- _Exercise brief_:
Word-for-word transcription: reproduce all of the data, but not the pictures.
********************
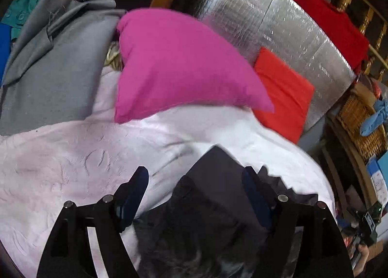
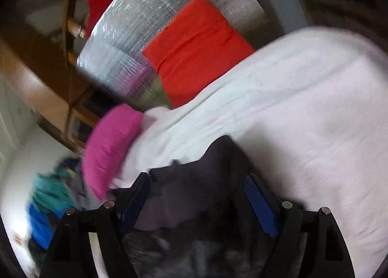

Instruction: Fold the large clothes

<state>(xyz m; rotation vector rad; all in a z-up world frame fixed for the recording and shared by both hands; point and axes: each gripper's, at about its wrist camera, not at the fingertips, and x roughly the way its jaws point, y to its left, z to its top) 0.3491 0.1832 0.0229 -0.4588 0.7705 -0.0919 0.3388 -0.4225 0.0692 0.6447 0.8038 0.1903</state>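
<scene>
A dark grey-black garment (image 1: 208, 205) lies on a pale pink bedspread (image 1: 72, 168). My left gripper (image 1: 195, 181) is open, its blue-padded fingers (image 1: 135, 190) spread on either side of the garment's peak, just above it. In the right wrist view the same dark garment (image 2: 194, 193) bunches between the fingers (image 2: 259, 202) of my right gripper (image 2: 197, 187), which is also open around it. The bedspread (image 2: 291, 120) stretches to the right. The right wrist view is motion-blurred.
A magenta pillow (image 1: 179, 64) and an orange-red cushion (image 1: 283, 93) lie ahead on the bed, beside a silver foil-covered block (image 1: 278, 23). A grey cloth (image 1: 55, 71) lies at the left. A wicker basket (image 1: 361, 120) stands at the right. Teal and blue clothes (image 2: 48, 195) are piled at the left.
</scene>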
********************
- _Exercise result_:
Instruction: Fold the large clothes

<state>(xyz m; rotation vector rad; all in a z-up world frame fixed for the recording and shared by both hands; point and axes: each gripper's, at about its wrist camera, not at the fingertips, and x roughly the way its jaws point, y to its left, z to its top) 0.3491 0.1832 0.0229 -0.4588 0.7705 -0.0919 0.3388 -0.4225 0.0692 0.6447 0.8038 0.1903</state>
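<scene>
A dark grey-black garment (image 1: 208, 205) lies on a pale pink bedspread (image 1: 72, 168). My left gripper (image 1: 195, 181) is open, its blue-padded fingers (image 1: 135, 190) spread on either side of the garment's peak, just above it. In the right wrist view the same dark garment (image 2: 194, 193) bunches between the fingers (image 2: 259, 202) of my right gripper (image 2: 197, 187), which is also open around it. The bedspread (image 2: 291, 120) stretches to the right. The right wrist view is motion-blurred.
A magenta pillow (image 1: 179, 64) and an orange-red cushion (image 1: 283, 93) lie ahead on the bed, beside a silver foil-covered block (image 1: 278, 23). A grey cloth (image 1: 55, 71) lies at the left. A wicker basket (image 1: 361, 120) stands at the right. Teal and blue clothes (image 2: 48, 195) are piled at the left.
</scene>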

The answer given above is the complete response.